Neil Young - On The Beach

Released - July 1974
Genre - Folk Rock
Producer - Neil Young; David Briggs; Mark Harman & Al Schmitt
Selected Personnel - Neil Young (Vocals/Guitar/Piano/Harmonica); Ben Keith (Slide Guitar/Dobro/Organ/Percussion/Bass); Tim Drummond (Bass/Percussion); Ralph Molina (Drums/Percussion); Billy Talbot (Bass); David Crosby (Guitar); Graham Nash (Piano)
Standout Track - On The Beach

Over the last few months, Neil Young has slowly been creeping his way from my list of artists I enjoy but don't feel obsessively compelled by, into my list of artists who've come to mean a huge amount to me and who I'd like to try and get a more complete appreciation of. That's for a number of reasons, really - from my very first encounter with Young's music via After The Gold Rush and Harvest about five years ago, he'd already established himself in my mind as one of the finest American folk singer-songwriters, and somebody with a poetic and beautiful insight into life, love, ageing and the like. As I slowly started listening to Young's other records, particularly some of his albums recorded with Crazy Horse, it became clear that what Young was able to achieve and express was so much more than the faintly Dylanesque troubadour image I'd built up of him. Equally as comfortable expressing rage, frustration, despair and bewilderment as at writing a poetic little ditty about lost love or the passing of time, he was also a musician as at home playing brutal, punishing hard rock as with mellow, countrified folk. The man's obvious versatility as a musician and writer slowly caught my interest, and I'm currently in the midst of gradually trying to listen to a greater spread of his discography. The album that first prompted my further interest in him was On The Beach, which I first listened to a little over a year ago.
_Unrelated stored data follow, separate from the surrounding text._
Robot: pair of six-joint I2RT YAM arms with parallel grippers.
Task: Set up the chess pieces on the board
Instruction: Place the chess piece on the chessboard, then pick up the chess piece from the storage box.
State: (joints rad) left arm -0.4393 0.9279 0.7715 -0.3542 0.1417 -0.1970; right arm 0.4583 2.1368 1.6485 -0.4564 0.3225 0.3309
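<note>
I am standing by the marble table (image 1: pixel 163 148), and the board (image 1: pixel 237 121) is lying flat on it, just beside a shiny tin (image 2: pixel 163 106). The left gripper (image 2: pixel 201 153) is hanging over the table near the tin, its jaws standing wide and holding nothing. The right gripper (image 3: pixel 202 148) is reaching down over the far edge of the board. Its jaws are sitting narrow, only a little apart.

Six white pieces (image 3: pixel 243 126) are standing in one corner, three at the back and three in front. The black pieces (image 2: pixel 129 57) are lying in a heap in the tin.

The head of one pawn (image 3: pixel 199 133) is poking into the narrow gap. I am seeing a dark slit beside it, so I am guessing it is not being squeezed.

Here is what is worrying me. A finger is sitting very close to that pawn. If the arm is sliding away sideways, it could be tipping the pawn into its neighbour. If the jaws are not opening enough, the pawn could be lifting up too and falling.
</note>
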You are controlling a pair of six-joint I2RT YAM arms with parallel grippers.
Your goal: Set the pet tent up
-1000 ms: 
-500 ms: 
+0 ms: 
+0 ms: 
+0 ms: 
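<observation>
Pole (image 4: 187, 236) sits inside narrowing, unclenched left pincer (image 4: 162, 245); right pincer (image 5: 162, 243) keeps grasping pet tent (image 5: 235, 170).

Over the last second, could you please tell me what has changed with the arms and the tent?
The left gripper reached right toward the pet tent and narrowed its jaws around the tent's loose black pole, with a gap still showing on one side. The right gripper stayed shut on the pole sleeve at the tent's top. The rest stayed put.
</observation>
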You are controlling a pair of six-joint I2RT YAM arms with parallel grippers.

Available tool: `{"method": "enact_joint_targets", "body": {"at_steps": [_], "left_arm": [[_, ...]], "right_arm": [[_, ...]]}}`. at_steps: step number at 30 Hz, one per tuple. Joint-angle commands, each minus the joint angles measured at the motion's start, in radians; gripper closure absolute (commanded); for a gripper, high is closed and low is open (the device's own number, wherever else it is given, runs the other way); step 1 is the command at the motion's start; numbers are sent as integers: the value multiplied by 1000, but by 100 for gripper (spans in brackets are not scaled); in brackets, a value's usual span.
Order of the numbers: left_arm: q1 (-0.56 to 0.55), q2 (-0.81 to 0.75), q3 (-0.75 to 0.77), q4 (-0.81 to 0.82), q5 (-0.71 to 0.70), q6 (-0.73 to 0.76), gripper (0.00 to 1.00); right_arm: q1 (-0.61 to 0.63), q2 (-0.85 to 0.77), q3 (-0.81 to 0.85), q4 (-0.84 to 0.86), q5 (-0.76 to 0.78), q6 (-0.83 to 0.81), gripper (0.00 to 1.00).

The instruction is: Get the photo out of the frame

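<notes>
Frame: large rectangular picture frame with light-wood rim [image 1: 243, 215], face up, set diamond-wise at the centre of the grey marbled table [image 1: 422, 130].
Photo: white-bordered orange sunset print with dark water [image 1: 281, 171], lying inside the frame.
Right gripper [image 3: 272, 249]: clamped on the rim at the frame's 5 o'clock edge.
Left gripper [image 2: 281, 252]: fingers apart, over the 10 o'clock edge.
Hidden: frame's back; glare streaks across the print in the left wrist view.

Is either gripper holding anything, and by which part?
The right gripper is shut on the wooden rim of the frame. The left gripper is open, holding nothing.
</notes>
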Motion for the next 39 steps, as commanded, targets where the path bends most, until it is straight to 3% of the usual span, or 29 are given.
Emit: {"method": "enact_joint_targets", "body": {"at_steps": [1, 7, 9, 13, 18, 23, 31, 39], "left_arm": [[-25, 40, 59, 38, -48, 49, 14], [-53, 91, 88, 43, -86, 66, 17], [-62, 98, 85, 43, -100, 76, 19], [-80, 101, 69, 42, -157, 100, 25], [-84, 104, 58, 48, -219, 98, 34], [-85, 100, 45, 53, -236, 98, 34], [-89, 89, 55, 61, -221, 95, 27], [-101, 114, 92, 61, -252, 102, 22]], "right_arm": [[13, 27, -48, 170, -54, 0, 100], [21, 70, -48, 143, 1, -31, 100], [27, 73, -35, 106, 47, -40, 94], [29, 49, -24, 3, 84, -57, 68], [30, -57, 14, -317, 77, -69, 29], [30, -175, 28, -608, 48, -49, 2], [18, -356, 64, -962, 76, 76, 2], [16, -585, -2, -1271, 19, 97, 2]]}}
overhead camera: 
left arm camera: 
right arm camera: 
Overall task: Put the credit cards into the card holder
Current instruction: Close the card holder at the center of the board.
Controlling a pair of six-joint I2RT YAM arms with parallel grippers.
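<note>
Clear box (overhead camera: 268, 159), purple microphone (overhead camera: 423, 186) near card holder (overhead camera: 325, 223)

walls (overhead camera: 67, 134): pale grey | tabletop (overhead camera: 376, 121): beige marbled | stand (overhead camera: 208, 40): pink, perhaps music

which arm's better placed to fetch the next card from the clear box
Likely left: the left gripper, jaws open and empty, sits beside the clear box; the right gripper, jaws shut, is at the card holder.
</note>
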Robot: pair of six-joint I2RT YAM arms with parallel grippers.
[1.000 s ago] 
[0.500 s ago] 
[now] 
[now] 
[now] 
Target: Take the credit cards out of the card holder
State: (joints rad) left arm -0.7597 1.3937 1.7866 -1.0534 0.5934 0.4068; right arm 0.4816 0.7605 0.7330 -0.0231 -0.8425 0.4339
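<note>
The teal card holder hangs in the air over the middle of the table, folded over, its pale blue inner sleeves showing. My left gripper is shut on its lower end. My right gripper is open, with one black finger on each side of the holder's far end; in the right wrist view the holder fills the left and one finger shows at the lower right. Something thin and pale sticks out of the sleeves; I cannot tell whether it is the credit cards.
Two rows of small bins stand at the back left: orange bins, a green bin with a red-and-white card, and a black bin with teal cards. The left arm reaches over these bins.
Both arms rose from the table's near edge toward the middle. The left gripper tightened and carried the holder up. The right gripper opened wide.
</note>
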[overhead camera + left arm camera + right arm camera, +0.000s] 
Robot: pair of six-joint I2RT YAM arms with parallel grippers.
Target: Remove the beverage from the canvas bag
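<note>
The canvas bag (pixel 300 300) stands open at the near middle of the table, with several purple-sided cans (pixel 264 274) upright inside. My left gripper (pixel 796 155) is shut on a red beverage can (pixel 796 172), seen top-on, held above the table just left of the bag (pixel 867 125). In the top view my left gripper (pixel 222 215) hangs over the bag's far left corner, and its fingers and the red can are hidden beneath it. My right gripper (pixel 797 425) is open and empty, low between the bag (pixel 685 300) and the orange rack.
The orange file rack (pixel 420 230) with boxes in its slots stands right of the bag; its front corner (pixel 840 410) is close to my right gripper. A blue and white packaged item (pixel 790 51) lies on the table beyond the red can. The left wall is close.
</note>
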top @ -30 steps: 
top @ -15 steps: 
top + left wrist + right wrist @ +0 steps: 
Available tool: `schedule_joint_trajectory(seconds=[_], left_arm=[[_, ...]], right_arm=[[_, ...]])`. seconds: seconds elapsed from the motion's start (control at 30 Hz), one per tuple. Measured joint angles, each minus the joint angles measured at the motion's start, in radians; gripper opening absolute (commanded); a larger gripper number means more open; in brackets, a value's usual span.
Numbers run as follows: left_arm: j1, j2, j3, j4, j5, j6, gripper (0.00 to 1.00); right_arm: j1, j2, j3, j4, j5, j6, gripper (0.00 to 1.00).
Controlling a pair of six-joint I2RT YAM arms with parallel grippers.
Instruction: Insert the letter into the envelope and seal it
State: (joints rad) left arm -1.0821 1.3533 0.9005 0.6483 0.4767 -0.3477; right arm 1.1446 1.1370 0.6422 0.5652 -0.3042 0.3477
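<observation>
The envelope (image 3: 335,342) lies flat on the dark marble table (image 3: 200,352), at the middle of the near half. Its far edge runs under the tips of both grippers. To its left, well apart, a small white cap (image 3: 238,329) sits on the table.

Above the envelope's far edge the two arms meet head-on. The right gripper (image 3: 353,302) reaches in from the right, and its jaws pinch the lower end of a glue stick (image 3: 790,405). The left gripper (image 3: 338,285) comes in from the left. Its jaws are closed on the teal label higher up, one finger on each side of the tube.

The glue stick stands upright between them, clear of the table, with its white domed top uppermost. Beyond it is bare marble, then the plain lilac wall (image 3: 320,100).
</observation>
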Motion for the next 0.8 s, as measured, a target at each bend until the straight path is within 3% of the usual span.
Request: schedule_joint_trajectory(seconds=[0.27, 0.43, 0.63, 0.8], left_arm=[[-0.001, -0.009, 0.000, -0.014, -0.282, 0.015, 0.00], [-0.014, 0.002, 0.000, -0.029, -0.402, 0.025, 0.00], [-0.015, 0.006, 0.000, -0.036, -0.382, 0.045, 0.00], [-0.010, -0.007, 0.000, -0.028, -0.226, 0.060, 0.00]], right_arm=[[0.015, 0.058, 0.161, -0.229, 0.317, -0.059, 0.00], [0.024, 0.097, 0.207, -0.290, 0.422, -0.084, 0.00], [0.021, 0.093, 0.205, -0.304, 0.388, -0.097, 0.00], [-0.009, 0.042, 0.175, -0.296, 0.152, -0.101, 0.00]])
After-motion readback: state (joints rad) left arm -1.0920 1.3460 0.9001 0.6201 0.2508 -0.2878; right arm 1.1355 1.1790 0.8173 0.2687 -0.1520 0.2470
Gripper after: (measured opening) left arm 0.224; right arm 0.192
Musically, On The Beach feels not too far removed from the melodic country folk of Harvest, but there's a bleakness and a sense of despair at play that marks it out as a very different beast. In the wake of the enormous success of Harvest and, in particular, the classic song "Heart Of Gold," Young was dismayed to suddenly find himself heralded as some sort of pop icon. Determined to avoid being perceived as a middle-of-the-road musican, he vowed to head into "the ditch" to maintain his own integrity. What followed was to be remembered as the "Ditch Trilogy," a series of three albums that failed to capitalise on the commercial breakthrough of Harvest but that achieved his artistic ambitions in their frank and raw explorations of despair. The first such record was a live album entitled Time Fades Away that Young was ultimately dissatisfied with. During the tour that resulted in the recording of Time Fades Away, Crazy Horse guitarist Danny Whitten had to be dismissed from the band due to his increasing instability and unreliability due to his growing drug dependency. Not long after, Whitten died from a drug overdose, an event which haunted Young for a long time. The death of Whitten, along with the simultaneous death of roadie Bruce Berry, would be the lurking presence behind the 1973 recording of Tonight's The Night, an album that I'll talk about more when we get to 1975.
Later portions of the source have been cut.